By LEAD Research Team

Currently, I’m involved in the field team training for a second round of data collection for the Bricks project. As we’re in the intervention part of the study, this round is going to be as interesting and challenging as the previous round. There are a few important aspects which, if emphasized at the time of training, could help not only improve the data quality but also reduce the time and effort needed for consecutive rounds of data cleaning.
Here are a couple of pointers from our training:
  • Correct Respondent Identification: If the enumerators are entrusted with the responsibility of identifying the respondent, then the recruitment criteria should be clearly explained and listed. Along with this, all possible cases of contradictions, eliminations and preferences should also be explained. If there is already an identified respondent then the replacement cases should be dealt with specifically. Under all circumstances, any conflict should be reported immediately and the field team should take note of such cases.

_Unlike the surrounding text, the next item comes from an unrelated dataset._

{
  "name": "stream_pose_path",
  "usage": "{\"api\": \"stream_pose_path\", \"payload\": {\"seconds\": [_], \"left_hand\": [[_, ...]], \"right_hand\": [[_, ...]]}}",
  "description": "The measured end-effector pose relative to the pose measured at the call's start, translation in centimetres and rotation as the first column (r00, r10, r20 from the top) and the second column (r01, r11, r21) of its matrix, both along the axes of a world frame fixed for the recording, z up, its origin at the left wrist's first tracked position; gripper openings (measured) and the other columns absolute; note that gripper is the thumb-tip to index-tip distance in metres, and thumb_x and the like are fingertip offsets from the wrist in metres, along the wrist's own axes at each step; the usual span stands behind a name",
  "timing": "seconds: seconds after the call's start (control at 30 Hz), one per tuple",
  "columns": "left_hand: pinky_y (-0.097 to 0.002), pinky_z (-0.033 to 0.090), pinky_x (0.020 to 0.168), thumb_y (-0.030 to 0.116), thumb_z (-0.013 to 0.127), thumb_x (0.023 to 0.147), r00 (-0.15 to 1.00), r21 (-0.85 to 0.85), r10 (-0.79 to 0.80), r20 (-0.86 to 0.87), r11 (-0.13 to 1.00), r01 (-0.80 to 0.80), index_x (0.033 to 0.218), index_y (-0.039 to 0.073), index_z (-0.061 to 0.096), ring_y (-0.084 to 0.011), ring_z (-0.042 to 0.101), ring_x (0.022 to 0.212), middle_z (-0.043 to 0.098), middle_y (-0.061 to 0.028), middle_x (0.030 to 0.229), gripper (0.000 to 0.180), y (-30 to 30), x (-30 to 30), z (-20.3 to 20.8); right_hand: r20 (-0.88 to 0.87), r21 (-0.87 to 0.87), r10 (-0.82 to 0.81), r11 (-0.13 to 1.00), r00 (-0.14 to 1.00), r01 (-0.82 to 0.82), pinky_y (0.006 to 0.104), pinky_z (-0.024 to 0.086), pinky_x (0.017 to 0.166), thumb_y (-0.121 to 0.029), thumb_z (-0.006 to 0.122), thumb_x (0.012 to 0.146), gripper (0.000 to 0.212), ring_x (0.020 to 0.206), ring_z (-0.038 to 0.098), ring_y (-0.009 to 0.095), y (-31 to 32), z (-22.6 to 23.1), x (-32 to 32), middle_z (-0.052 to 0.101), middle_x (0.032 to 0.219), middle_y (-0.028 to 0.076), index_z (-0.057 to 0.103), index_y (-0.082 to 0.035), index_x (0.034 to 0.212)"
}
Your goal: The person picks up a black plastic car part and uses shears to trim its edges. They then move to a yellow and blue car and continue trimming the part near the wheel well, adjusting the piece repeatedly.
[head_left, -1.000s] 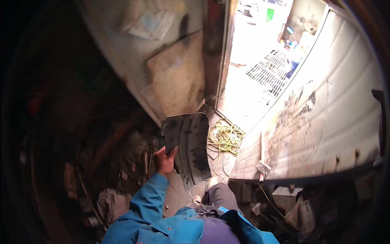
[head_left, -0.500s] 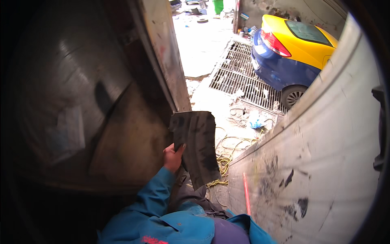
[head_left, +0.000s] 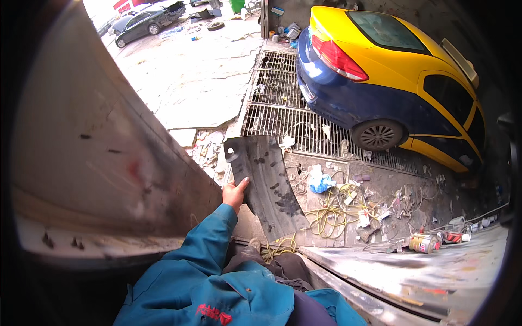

  • Codes for options: All the codes for the answers should be discussed and explained properly. Often, there are individual interpretations which lead to bias in selection of the answers for the same response. This can be clearly observed when we start looking at the data enumerator-wise. To avoid this mistake, at the time of training there can be one master respondent who can answer to a group and then the dummy data entered can be verified.
  • Translation errors: Correct translation of the question is very important for the enumerator to understand the context of the question. The question will not make any sense to the respondent if it is not in the correct context and hence, the data  collected can be inaccurate. At times, there are variations in the dialect of the language and so it is important for the enumerators to know about these variations
  • Comments and Closing: Since there are always a few observations which an enumerator captures during the course of the survey, it is very helpful to record these observations. Having specific and to the point comments is very useful as it gives us an idea about the respondent’s state of mind at the time of response. Also, the closing status of each respondent should clearly indicate how successful the survey has been. For e.g. separate codes for Refusal, completion, substitution etc. should be used at the end of the survey.
  • Pilot experience: The field experience from the pilot rounds should be shared with the enumerators. This gives them a pre-field training experience and all possible questions from respondents can be sorted and discussed to bring about more clarity.
  • Handling exceptions: In case of refusals or incomplete surveys, enumerators should be trained to convince respondents of the objectives and benefits of the data collection. Also, it should be explained that refusals are the individual right of the respondent.
  • Mathematical calculations: This is another important aspect during data collection, particularly if there are conversions involved. There are two important points that should be dealt with at the time of training. The unit of data is very important and so it should be clearly noted at the time of response. Secondly, sometimes (like in case of land area, unit of crop production etc) there are mixed units (large- Quintals  and small- Kilograms). In these cases, the conversions have to be done so that the data is in one standard unit. With a lot of practice and the help of the calculators, this can be done easily and accurately or surveyors must be given the option to select units within the survey so these conversions can be done at a later point in time.
Though this list is not exhaustive, if dealt with meticulously at the time of training, it can definitely deliver improved data quality. Along with this, if there is digital data collection with programmed checks and bounds, the errors can be further minimized. I personally feel that, the more effort we put at the time of training, the better data quality we can get.